When a footpath falls thus unobtrusively into its place, all natural forces seem to sympathize [245] with it, and help it to fulfil its destiny. Once make a well-defined track through a wood, and presently the overflowing brooks seek it for a channel, the obstructed winds draw through it, the fox and woodchuck travel by it, the catbird and robin build near it, the bee and swallow make a highroad of its convenient thoroughfare. In winter the first snows mark it with a white line; as you wander through you hear the blue-jay's cry, and see the hurrying flight of the sparrow; the graceful outlines of the leafless bushes are revealed, and the clinging bird's-nests, “leaves that do not fall,” give happy memories of summer homes. Thus Nature meets man half-way. The paths of the wild forest and of the rural neighborhood are not at all the same thing; indeed, a “spotted trail,” marked only by the woodman's axe-marks on the trees, is not a footpath. Thoreau, who is sometimes foolishly accused of having sought to be a mere savage, understood this distinction well. “A man changes by his presence,” he says in his unpublished diary, “the very nature of the trees. The poet's is not a logger's path, but a woodman's,--the logger and pioneer have preceded him, and banished decaying [246] wood and the spongy mosses which feed on it, and built hearths and humanized nature for him. For a permanent residence, there can be no comparison between this and the wilderness. Our woods are sylvan, and their inhabitants woodsmen and rustics; that is, a selvaggia and its inhabitants salvages.” What Thoreau loved, like all men of healthy minds, was the occasional experience of untamed wildness. “I love to see occasionally,” he adds, “a man from whom the usnea (lichen) hangs as gracefully as from a spruce.”
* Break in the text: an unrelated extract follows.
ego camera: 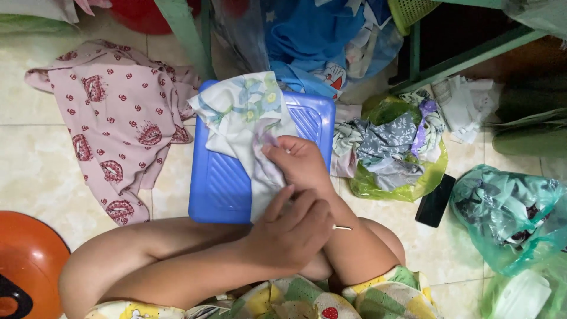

Footpaths bring us nearer both to nature and to man. No high-road, not even a lane, conducts to the deeper recesses of the wood, where you hear the wood-thrush. There are a thousand concealed fitnesses in nature, rhymed correspondences of bird and blossom, for which you must seek through hidden paths; as when you come upon some black brook so palisaded with cardinal-flowers as to seem “a stream of sunsets” ; or trace its shadowy course till it spreads into some forest-pool, above which that rare and patrician insect, the Agrion dragon-fly, flits and hovers perpetually, as if the darkness and the cool had [247] taken wings. The dark brown pellucid water sleeps between banks of softest moss; white stars of twin-flowers creep close to the brink, delicate sprays of dewberry trail over it, and the emerald tips of drooping leaves forever tantalize the still surface. Above these the slender, dark-blue insect waves his dusky wings, like a liberated ripple of the brook, and takes the few stray sunbeams on his lustrous form. Whence came the correspondence between this beautiful shy creature and the moist, dark nooks, shot through with stray and transitory sunlight, where it dwells? The analogy is as unmistakable as that between the scorching heats of summer and the shrill cry of the cicada. They suggest questions that no savant can answer, mysteries that wait, like Goethe's secret of morphology, till a sufficient poet can be born. And we, meanwhile, stand helpless in their presence, as one waits beside the telegraphic wire, while it hums and vibrates, charged with all fascinating secrets, above the heads of a wondering world.

It is by the presence of pathways on the earth that we know it to be the habitation of man; in [248] the barest desert, they open to us a common humanity. It is the absence of these that renders us so lonely on the ocean, and makes us glad to watch even the track of our own vessel. But on the mountain-top, how eagerly we trace out the “road that brings places together,” as Schiller says. It is the first thing we look for; till we have found it, each scattered village has an isolated and churlish look, but the glimpse of a furlong of road puts them all in friendly relations. The narrower the path, the more domestic and familiar it seems. The railroad may represent the capitalist or the government; the high-road indicates what the surveyor or the county commissioners thought best; but the footpath shows what the people needed. Its associations are with beauty and humble life,--the boy with his dog, the little girl with her fagots, the pedler with his pack; cheery companions they are or ought to be.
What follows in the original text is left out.